И никто не смог ей возразить. Даже Гуля.
Но такие удивительные минуты не могут растянуться на часы. Вдруг раздался звук, похожий на взрыв. Берта Абрамовна встала, потом села и опять встала. Гуля охнула и прикрылась подносом.
– Я это чувствовала, еще с утра, – сказала Лейла Махмудовна. – Ноги не болели ночью. Я даже думала, что они отнялись – ниже пояса никакой боли.
– И я сегодня плохо спала, – тихо произнесла Снежана Петровна.
– Это ты от алкоголя плохо спала, – по привычке заметила Ирина Марковна, но как-то по-доброму, по-матерински.
Женщины говорили тихо. И в следующий момент раздался еще один взрыв – более сильный. Казалось, что грохот стоял очень долго.
– Что это? – спросила испуганно Елена Анатольевна.
– Не знаю, Еленочка. Не знаю, – ответила Берта Абрамовна.
Наконец главная хранительница нашла в себе силы встать со стула и пойти к дверям. Тут же исчезла ее способность незаметно и молниеносно перемещаться в пространстве – до дверей Берта Абрамовна шла тяжело и медленно. Так медленно, что, казалось, время остановилось. Дверь она открыть так и не смогла, замерев буквально в шаге от дверной ручки. И всем было понятно без слов, что главной хранительнице просто страшно выйти из этого маленького, тесного буфетика, где всегда стоял неуловимый запах мокрых тряпок и котлет. Где также неожиданно вкусно и до одури терпко запахло ванилином, а здоровенный самовар, давно не чищенный, мутный, не удостоившийся внимания Ирины Марковны, вселял спокойствие и уверенность в завтрашнем дне. И липкие клеенчатые скатерти, за долгие годы намертво приклеенные к столам, в ярких помидорах, вызывали скорее умиление, чем раздражение.
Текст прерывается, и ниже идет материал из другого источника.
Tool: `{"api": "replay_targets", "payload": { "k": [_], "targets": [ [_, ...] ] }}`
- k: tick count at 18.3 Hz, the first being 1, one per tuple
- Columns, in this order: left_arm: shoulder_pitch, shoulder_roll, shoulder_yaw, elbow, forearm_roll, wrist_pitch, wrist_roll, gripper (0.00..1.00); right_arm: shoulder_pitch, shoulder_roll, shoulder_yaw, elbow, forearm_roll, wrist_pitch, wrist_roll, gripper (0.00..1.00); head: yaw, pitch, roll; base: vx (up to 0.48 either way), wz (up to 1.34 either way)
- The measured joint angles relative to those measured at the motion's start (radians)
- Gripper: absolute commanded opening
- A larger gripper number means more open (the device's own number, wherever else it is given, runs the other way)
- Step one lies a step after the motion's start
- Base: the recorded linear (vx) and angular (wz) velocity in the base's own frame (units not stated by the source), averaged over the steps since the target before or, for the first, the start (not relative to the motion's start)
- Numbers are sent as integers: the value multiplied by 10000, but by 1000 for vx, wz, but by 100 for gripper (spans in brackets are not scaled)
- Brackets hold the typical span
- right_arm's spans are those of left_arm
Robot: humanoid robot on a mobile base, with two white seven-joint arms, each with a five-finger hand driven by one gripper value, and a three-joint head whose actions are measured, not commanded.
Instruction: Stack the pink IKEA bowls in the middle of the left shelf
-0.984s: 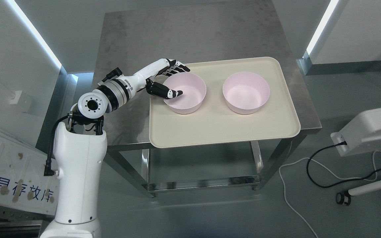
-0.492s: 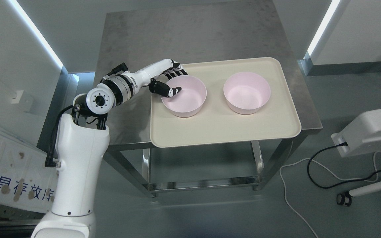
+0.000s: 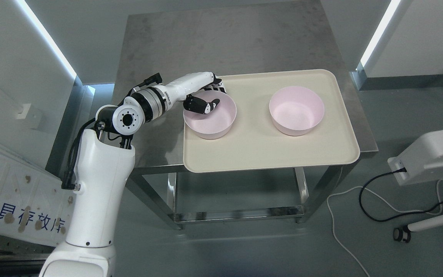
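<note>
Since the earlier frames the left hand has closed on the near bowl's rim, thumb inside, fingers behind the wall; the view itself has shifted too; this bowl sits on the tray atop the bench, well apart from the other bowl; pinched firmly, it looks ready to lift across for stacking.

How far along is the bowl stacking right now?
Nothing is stacked yet. The left robot hand grips the rim of the left pink plastic bowl, thumb inside. The right pink plastic bowl sits apart on the cream rectangular tray. Lifting and nesting remain.
</note>
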Motion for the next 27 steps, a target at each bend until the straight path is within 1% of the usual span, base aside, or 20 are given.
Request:
{"api": "replay_targets", "payload": {
  "k": [3, 5, 9, 12, 15, 17, 20, 23, 27],
  "targets": [
    [-260, -242, 187, 139, 132, -16, -364, 1, 0, 0, 0, 0, 0, -2, -12, 100, 0, 0, 0, 2, 5],
    [-483, -355, 318, 191, 319, 195, -672, 1, 0, 0, 0, 0, 0, -2, -16, 100, 0, 0, 0, -1, -32],
    [-1219, -563, 556, 219, 1067, 891, -661, 1, 0, 0, 0, 0, 0, -2, -66, 100, 0, 0, 0, -3, -16],
    [-1834, -673, 404, 228, 1847, 1176, -621, 2, 0, 0, 0, 0, 0, -4, -46, 100, 0, 0, 0, 0, 0],
    [-2293, -740, -187, 197, 2377, 1216, -512, 2, 0, 0, 0, 0, 0, -4, -22, 100, 0, 0, 0, 0, 0],
    [-2614, -780, -891, 177, 2649, 1221, -275, 2, 0, 0, 0, 0, 0, -4, -4, 100, 0, 0, 0, 0, 0],
    [-2936, -822, -2021, 268, 2843, 1238, 413, 3, 0, 0, 0, 0, 0, -4, -1, 100, 0, 0, 0, 0, 0],
    [-3301, -853, -3074, 615, 2936, 1120, 1388, 3, 0, 0, 0, 0, 0, -4, 1, 100, 0, 0, 0, 0, 0],
    [-3810, -883, -4025, 1253, 2864, 679, 1764, 3, 0, 0, 0, 0, 0, -4, 3, 100, 0, 0, 0, 0, 0]
  ]
}}
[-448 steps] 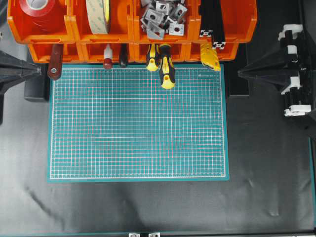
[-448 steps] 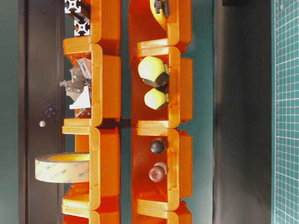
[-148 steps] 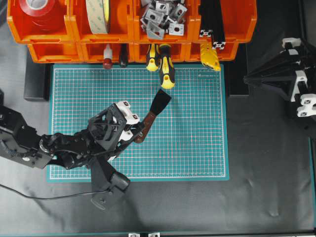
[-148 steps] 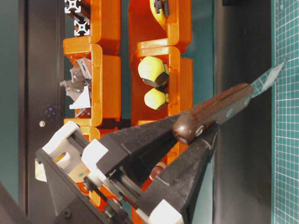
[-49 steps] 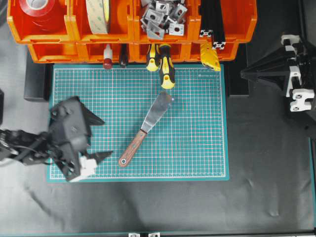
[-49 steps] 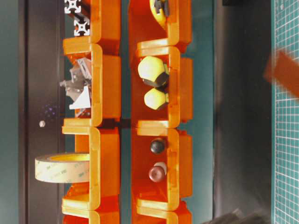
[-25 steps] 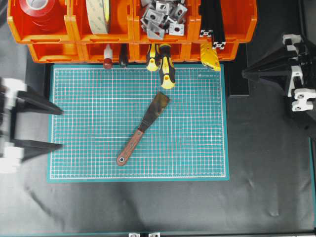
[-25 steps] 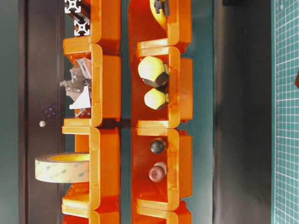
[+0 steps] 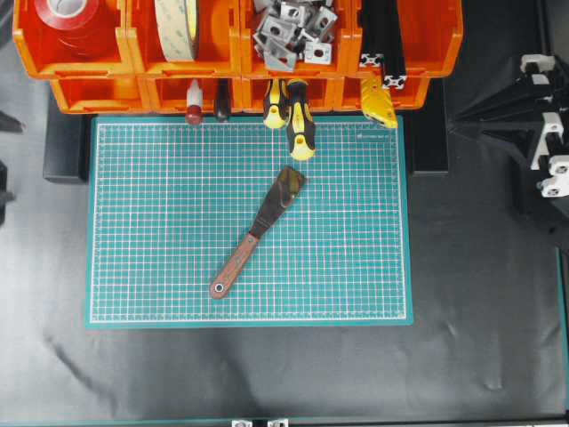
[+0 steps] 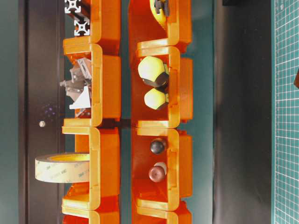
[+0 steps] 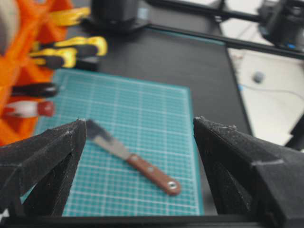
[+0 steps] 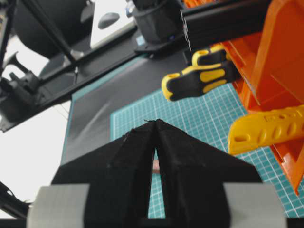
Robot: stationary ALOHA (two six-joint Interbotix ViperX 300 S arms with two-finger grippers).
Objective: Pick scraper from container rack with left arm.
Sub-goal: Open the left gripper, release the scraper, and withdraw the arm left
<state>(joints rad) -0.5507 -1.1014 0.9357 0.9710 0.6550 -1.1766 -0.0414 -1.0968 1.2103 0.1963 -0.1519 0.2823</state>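
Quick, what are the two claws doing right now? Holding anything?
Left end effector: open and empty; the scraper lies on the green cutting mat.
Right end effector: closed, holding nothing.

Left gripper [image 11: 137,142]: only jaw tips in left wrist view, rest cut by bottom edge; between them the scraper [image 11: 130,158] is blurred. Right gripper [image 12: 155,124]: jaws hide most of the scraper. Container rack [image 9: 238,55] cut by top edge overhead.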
Даже сахар из общей сахарницы, стоявшей рядом с самоваром, с воткнутой в нее ложкой, явно давно не мытой, был слаще и вкуснее. И это помещение, где могло быть только два температурных режима – или душно и жарко, или холодно и промозгло, вдруг стало таким же убежищем для сотрудниц музея, как собственный дом. Они сидели и смотрели на главную хранительницу, которая не могла найти в себе сил открыть дверь в тот, другой мир. Пусть рухнет все вокруг, только сохранится этот буфет, этот закуток мгновенного и такого мифического счастья и покоя.